BIRMINGHAM: British pop giants Duran Duran headlined a glitzy Commonwealth Games opening ceremony in Birmingham on Thursday as more than 5,000 athletes braced for battle.
Competitors from 72 nations and territories, many of which are former British colonies, will be vying for medals in 19 sports over a jampacked 11 days in the English Midlands.
The opening ceremony at the revamped Alexander Stadium paid tribute to the industrial heritage of the city and celebrated the diversity of its modern makeup.
Prince Charles arrived with his wife Camilla in his personal Aston Martin during a segment highlighting Birmingham’s rich history of motor manufacturing.
Nobel Prize laureate Malala Yousafzai, who moved to the city after surviving a Pakistani Taliban assassination attempt when she was 15, said every child deserves the chance to “pursue her wildest dreams.”
Prince Charles declared the Games open as Duran Duran got the party started to a backdrop of fireworks across the city.
Away from the marquee athletics and swimming events, women’s Twenty20 cricket makes its debut at the 22nd Games and 3×3 basketball will feature for the first time.
There is an integrated para sports program in some events in Birmingham, which stepped in for the South African city of Durban, originally chosen to host the Games.
Sporting powerhouse Australia have topped the medals table at every Games since 1990 except in 2014, when England finished top in Glasgow — the last time the event was held on British soil.
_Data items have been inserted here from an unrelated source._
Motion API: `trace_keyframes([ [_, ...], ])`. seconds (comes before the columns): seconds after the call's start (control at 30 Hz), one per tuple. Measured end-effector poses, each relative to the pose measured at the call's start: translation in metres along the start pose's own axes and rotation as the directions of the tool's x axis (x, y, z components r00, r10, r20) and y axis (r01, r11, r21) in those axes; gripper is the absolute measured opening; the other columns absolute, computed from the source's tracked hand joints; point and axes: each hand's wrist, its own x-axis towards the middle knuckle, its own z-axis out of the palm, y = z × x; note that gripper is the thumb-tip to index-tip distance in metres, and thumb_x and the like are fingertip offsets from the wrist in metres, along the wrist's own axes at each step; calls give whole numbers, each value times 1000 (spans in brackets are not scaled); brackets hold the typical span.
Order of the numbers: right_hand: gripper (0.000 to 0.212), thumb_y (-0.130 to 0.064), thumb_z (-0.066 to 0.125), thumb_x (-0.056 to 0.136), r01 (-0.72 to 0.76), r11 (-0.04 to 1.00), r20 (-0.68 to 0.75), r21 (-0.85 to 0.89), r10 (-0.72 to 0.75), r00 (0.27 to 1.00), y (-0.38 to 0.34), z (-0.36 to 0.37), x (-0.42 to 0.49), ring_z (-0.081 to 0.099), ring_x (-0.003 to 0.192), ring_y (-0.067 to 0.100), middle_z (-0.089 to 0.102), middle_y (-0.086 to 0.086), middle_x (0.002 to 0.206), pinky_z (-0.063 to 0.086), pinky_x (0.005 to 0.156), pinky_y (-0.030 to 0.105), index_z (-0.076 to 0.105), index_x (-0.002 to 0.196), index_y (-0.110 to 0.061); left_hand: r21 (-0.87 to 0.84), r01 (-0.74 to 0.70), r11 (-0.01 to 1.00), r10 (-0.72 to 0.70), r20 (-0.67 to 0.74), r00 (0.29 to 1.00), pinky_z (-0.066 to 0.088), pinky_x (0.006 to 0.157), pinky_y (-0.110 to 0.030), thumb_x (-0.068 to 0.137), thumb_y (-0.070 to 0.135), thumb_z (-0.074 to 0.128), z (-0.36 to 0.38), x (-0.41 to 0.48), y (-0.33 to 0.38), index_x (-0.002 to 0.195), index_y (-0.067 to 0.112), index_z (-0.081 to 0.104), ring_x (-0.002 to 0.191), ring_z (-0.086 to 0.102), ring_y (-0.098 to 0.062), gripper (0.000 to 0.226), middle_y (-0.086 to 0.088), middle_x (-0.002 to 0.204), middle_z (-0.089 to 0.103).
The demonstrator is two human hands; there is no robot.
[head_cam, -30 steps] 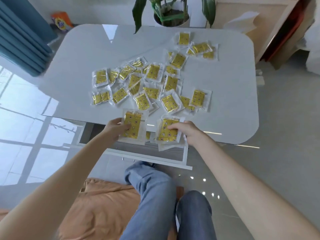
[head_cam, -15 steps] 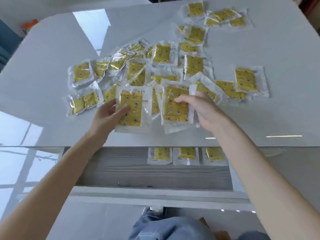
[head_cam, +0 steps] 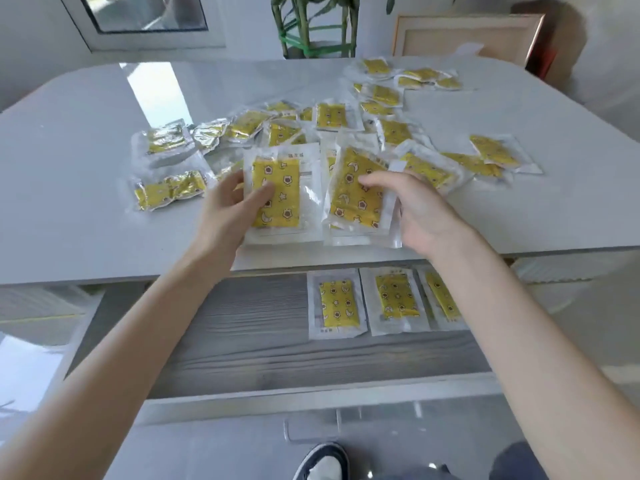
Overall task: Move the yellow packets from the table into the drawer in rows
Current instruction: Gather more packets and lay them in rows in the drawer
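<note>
So, our left hand [head_cam: 225, 209] pinches one yellow packet [head_cam: 277, 192] and our right hand [head_cam: 415, 209] grips another packet [head_cam: 356, 199], both over the table [head_cam: 86, 168] edge. Next up, probably: lower them into the drawer [head_cam: 242, 341], left of the row [head_cam: 337, 303] there.

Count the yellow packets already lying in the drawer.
3, in one row along the far side of the drawer: the leftmost packet, the middle packet, and the rightmost packet, partly covered by the right forearm, which may hide more.
</note>
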Motion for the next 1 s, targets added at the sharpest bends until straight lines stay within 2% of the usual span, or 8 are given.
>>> trace_keyframes([
  [0.13, 25, -7, 67, 79, -3, 999, 74, -43, 6, 997, 24, 0, -33, 63, 106, 22, 70, 9, 101, 46, 102, 40, 67, 104, -3, 13, -69, 998, 67, 86, 994, 52, 90, -38, 88, 21, 64, -17, -40, -10, 111, 17, 62, 95, 67, -17, 23, -3, 104, 72],
  [0.27, 37, -8, 68, 77, -20, 999, 163, -33, 26, 986, 37, 1, -61, 63, 97, 26, 68, 12, 99, 48, 99, 46, 62, 114, -4, 1, -78, 997, 77, 127, 989, 53, 89, -41, 87, 19, 65, -33, -70, -15, 114, 13, 61, 101, 68, -26, 28, -9, 108, 71],
  [0.4, 42, -13, 75, 61, -15, 997, 175, -79, 29, 984, 54, 1, -82, 62, 105, 29, 68, 11, 99, 44, 104, 47, 64, 100, -8, 80, -22, 997, 6, 198, 980, 56, 85, -38, 84, 21, 68, -45, -96, -35, 113, 11, 63, 97, 70, -23, 31, -7, 106, 72],
  [0.57, 49, -1, 70, 78, -87, 987, 87, -131, 99, 991, 78, 0, -98, 59, 114, 26, 63, 15, 110, 46, 102, 43, 53, 123, 2, 141, 119, 983, -148, 222, 964, 60, 73, -29, 87, 17, 66, -53, -109, -47, 113, 12, 64, 83, 73, -15, 27, -3, 99, 74],
  [0.63, 33, 1, 65, 82, -110, 981, 99, -158, 127, 987, 83, 0, -101, 62, 101, 23, 64, 15, 104, 52, 94, 38, 59, 115, 2, 179, 147, 973, -187, 230, 955, 60, 67, -25, 87, 15, 66, -54, -112, -47, 113, 10, 63, 77, 72, -13, 27, -5, 99, 73],
  [0.73, 20, 0, 62, 84, -169, 966, 112, -197, 193, 975, 86, 0, -108, 62, 99, 25, 65, 14, 104, 46, 103, 42, 65, 104, -4, 207, 170, 964, -216, 225, 950, 60, 70, -26, 88, 14, 65, -57, -118, -50, 116, 6, 61, 81, 71, -17, 30, -9, 103, 72],
  [0.87, 47, -17, 81, 57, -286, 916, 30, -282, 307, 951, 101, -4, -109, 57, 117, 29, 63, 10, 121, 35, 111, 51, 70, 102, -10, 194, 215, 957, -253, 201, 946, 56, 51, -21, 89, 13, 63, -60, -131, -56, 114, 5, 59, 64, 70, -10, 26, -12, 103, 70],
  [1.0, 10, -3, 68, 80, -314, 892, -4, -324, 331, 944, 103, -4, -109, 66, 98, 27, 70, 13, 102, 46, 102, 43, 67, 90, -7, 197, 262, 945, -301, 203, 932, 56, 49, -22, 89, 12, 63, -59, -138, -66, 113, 4, 56, 61, 70, -11, 26, -11, 98, 71],
])
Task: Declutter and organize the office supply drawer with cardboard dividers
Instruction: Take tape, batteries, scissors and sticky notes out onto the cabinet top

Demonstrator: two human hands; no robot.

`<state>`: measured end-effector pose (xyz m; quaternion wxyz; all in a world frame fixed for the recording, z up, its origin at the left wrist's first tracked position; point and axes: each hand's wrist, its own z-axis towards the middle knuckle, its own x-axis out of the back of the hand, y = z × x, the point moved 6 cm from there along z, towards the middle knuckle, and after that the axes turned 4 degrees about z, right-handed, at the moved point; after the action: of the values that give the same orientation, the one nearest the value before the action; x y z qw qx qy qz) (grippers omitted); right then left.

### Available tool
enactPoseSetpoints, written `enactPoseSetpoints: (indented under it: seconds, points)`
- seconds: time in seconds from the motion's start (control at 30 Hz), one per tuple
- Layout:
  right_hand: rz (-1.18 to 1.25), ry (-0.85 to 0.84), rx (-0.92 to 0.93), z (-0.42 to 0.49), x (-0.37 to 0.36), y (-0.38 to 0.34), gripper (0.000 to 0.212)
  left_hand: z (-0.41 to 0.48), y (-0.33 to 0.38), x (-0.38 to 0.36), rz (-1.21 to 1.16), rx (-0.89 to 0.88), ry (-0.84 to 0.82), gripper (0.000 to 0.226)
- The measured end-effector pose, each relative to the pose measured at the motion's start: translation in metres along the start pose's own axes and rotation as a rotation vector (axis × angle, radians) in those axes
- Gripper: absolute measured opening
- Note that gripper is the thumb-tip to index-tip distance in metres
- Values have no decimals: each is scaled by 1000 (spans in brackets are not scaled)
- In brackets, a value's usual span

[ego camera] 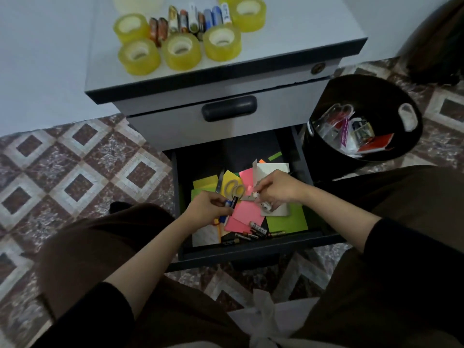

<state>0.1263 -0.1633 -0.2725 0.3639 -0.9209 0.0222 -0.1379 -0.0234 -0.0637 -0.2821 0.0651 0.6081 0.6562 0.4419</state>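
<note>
The left grip [206,208] is clutching black and blue batteries [233,200]; the right grip [278,189] is pinching a white battery [265,206] over the dark drawer [251,249] holding bright paper notes [247,213] and grey-handled scissors [234,188].

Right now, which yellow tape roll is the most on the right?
The tape roll at the back, just right of the row of batteries. Every other roll sits further left on the cabinet top, three along its front edge.
</note>
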Motion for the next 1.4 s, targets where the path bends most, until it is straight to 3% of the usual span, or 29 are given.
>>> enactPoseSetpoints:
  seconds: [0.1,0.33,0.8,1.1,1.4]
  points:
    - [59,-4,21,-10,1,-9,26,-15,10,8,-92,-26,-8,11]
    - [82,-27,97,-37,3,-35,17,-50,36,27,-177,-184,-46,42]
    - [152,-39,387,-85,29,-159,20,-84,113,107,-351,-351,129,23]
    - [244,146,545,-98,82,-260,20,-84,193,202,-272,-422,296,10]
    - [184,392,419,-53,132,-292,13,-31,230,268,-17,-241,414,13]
England, Scotland, Wales and Northern Ireland compete as separate teams during the Commonwealths rather than as a combined British outfit.
In the pool, Emma McKeon, Ariarne Titmus, Kaylee McKeown and teenage sensation Mollie O’Callaghan will lead the charge for a star-studded Australian team when competition starts on Friday.
Double Olympic champion Titmus, 21, opted out of the recent world championships in Budapest to keep herself fresh for Birmingham.
McKeon, 28, who won seven medals — including four golds— at last year’s Olympics in Tokyo, boasts a phenomenal Commonwealth Games record, with eight gold and four bronze medals in two appearances.
Headlining for England will be breaststroke superstar Adam Peaty, who missed Budapest with a foot injury, denying him the chance to claim his fourth consecutive 50m-100m world double.
Peaty, 27, is determined to break his own 100m world record of 56.88 seconds.
“I wouldn’t be swimming now if I knew I couldn’t break a world record again,” he said. “It’s just not enough for me to stay in the sport and win and win and win.”
The Commonwealth Games come hot on the heels of the world athletics championships in Eugene, Oregon, which only finished on Sunday.
The worlds were rescheduled from last year after the coronavirus pandemic forced a delay to the Tokyo 2020 Olympics but that has created a headache for athletes in a crowded schedule.
Olympic champions Andre De Grasse, Kirani James and Neeraj Chopra will be absent from Birmingham.
Jamaican sprint star Shelly-Ann Fraser-Pryce, who won a fifth 100m world title in Oregon, will also be missing.
Shericka Jackson and Elaine Thompson-Herah, who finished second and third in the 100m in Eugene, have been named in Jamaica’s team, though there are doubts over whether multiple Olympic champion Thompson-Herah will travel.
Australian high jumper Eleanor Patterson and javelin thrower Kelsey-Lee Barber will arrive as newly minted world champions.
Scotland’s Jake Wightman, who shocked Norway’s Jakob Ingebrigtsen to win 1,500m gold in the United States, will also be a big draw.
The relevance of the quadrennial Commonwealth Games — first held in 1930 as the British Empire Games — has come under scrutiny, with persistent questions over Britain’s colonial legacy.
Several Commonwealth nations, including Barbados and Jamaica, have either removed Queen Elizabeth II as head of state or have signalled they intend to do so.
But British sports minister Nigel Huddleston is adamant there is still a place for the event in the sporting landscape.
“The Commonwealth still has resonance and value, particularly in a diverse city like Birmingham where there’s a lot of people who have come from the Commonwealth,” he said in the build-up to the Games.
“It does have meaning,” he said. “It might not be what it was in the past but it’s evolving and changing, and that focus on values and what can unite us is key.”